While the California Board of Regents has maintained it has the authority to block UCLA’s exit, it’s unclear whether it would withstand a legal challenge given the power the panel has delegated to individual campuses.

“Could they in theory do it?” Daniel T. Durbin, founder and director of USC’s Institute of Sports, Media and Society, said in an interview. “Well, this is an unprecedented moment.”

It is also unclear whether blocking UCLA’s exit would be wise, even if the board could.

“If they tried to block this move, it just opens up all these other potential potholes,” said Patrick Rishe, director of the Sports Business Program at Washington University in St.
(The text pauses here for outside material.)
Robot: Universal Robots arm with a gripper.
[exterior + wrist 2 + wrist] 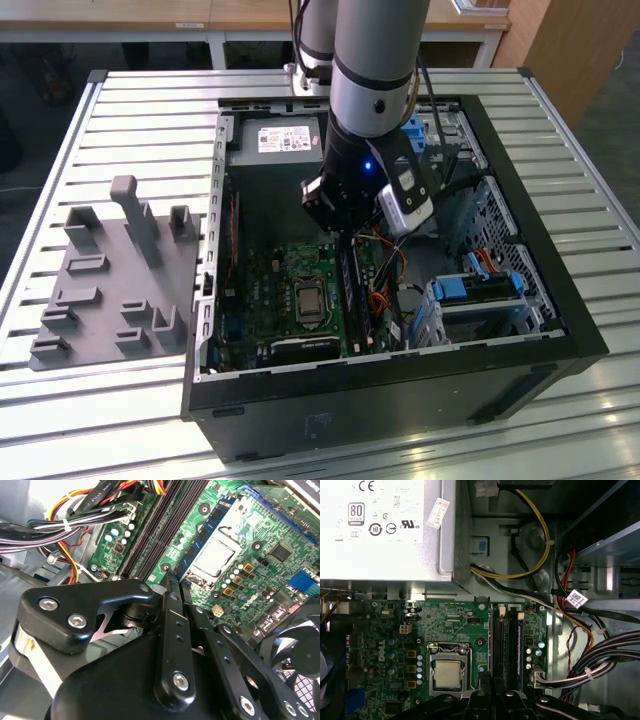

Louis. “Whether [future debates are about] academic or other issues, now all the sudden it would be ripe for discussion if the board is going to make this move.”

Moreover, he added, denying UCLA’s wish to leave wouldn’t solve underlying financial strains the Bruins face.

“I would be surprised if they block UCLA from making this move,” Rishe added. “If they somehow tried, I believe we’re looking at a lawsuit.”

In California, news of the move by USC and UCLA isn’t going down any better today than it did upon the stunning announcement, so stealthily brokered that it caught even some regents by surprise. For months, California policymakers and athletic administrators have debated who stands to benefit — and who will be harmed — by UCLA’s exodus.

Pac-12 Commissioner George Kliavkoff characterized it as troubling during Oct. 25 remarks to tip off the college basketball season, saying: “I lament the fact that there are some decisions being made for apparent short-term financial gains. I’m not even sure there are financial gains, but that undoubtedly is the reason those decisions were made, and that’s unfortunate.”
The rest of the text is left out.